In the folklore that is My Formative Years the novelization, Orange would've almost ended our story four years after its release in 1998. When the album originally came out in 1994, it was mainstream folk like Weezer and Pearl Jam seeping in to my psyche, forever making that impression that helps me continue to be a fan to this day (the latter, by and large, the former - not so much from my recent scribes on that new album they have.) At some point between the album's release in pristine shiny digipak, line drawing of a Theremin and the words Blues Explosion draped in the title's color palette and the day I would own it, that cartoon introduced me to them. Beavis & Butt-Head weren't just for a good laugh, but sometimes for some interesting music. The one band I took away from the dozen or so episodes I cared to watch in my youth was that of the Blues Explosion, JSBX for short. The video for "Dang," in all its glory clocking in at 1:48, made this all possible, this obsession fully realized. Poorly shot, cheaply edited by way of the UFO on a string, something just entranced me. I never heard it before - dissonance in popular music. Chug-a-lug, chug-a-lug went the drums, the guitar responded to Spencer's muffled announcements. The harmonica in the chorus squealed, leaving way for that Theremin from the album's cover.

That song was the least of my interest. The second half has the trifecta, the 1-2-3 punch that rivals anything in their catalog. "Dissect" makes its grand entrance with Russell Simins' pounding of the skins. "Blues X Man" was the song that made me realize that, yes, they name check themselves quite a bit, in a 1960s revivalist kind of way, and I love every bit of the shtick. "Don't ya / want a / Man like the / Blues Explosion!" The production so raw, how the vocals are all up in the mix and muffled and buried in the right channel. This was my introduction the world of lo-fi, yet the band tried to escape it leaps and bounds by being something hi-fi in said lo-fi world.

But it was the finale of the above trifecta, "Full Grown," that has got to be one of the best JSBX songs. Maybe an all-time favorite song of mine. I mean, what's more humorous than a song starting right off with a bass drum and the declaration, "Baby, baby, you so like to fuck!" by Spencer before Simins and guitarist Mr. Judah Bauer repeat the expletive! And finally, when you think the sonic assault is going to thrall you like the vocals, nothing. The loud 4/4 drums continue, introducing handclaps and a nice rockabilly guitar lick. Deep moog note sneaking in here and there.

After that you needed no more, it should've ended right there, with the instruments dropping out, save for the off-key moog, and the expletive again. Instead, we get a shout out to Matador head honcho and a phoned in Beck cameo ("Flavor"), and the instrumental outro that is the bastard child of "Low Rider" ("Greyhound").

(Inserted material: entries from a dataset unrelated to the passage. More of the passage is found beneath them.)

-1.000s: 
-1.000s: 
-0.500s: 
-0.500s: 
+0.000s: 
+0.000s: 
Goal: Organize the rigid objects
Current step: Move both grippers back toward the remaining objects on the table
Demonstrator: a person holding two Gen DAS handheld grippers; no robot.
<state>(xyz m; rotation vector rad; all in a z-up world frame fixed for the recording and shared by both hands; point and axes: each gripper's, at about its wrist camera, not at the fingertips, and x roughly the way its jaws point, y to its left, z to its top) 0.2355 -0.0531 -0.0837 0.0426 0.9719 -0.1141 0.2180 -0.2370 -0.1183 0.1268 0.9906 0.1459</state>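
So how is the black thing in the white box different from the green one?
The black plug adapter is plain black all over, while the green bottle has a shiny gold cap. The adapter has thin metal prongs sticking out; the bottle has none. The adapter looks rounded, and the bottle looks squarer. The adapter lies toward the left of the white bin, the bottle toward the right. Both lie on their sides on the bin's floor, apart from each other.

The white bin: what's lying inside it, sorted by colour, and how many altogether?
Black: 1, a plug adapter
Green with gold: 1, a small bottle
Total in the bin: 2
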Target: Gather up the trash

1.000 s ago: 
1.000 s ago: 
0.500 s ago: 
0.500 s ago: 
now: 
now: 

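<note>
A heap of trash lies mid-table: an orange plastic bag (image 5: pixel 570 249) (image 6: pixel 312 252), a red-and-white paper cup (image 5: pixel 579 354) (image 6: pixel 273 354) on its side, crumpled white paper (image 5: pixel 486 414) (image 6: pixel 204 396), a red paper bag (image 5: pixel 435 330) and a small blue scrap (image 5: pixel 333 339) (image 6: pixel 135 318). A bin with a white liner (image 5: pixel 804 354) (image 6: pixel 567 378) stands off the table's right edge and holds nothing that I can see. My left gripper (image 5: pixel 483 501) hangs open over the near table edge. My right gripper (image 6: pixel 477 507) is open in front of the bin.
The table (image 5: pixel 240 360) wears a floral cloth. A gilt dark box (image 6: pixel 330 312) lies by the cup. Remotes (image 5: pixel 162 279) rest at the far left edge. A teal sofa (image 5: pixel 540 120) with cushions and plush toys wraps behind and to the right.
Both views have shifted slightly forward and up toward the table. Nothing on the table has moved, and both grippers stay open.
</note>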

So, with this all being said, sweat pulsing down my forehead from just thoughts of this record being put on, you should only have the same urge to yell "Blues Explosion!" that I do at the moment. They continued this trend through a few more albums, where they somewhat succeeded (Now I Got Worry) and not so much (the experimental Acme, the swan song Damage). Nothing since 1994 has seemed to touch what they unleashed upon that world that year, and I doubt nothing ever will.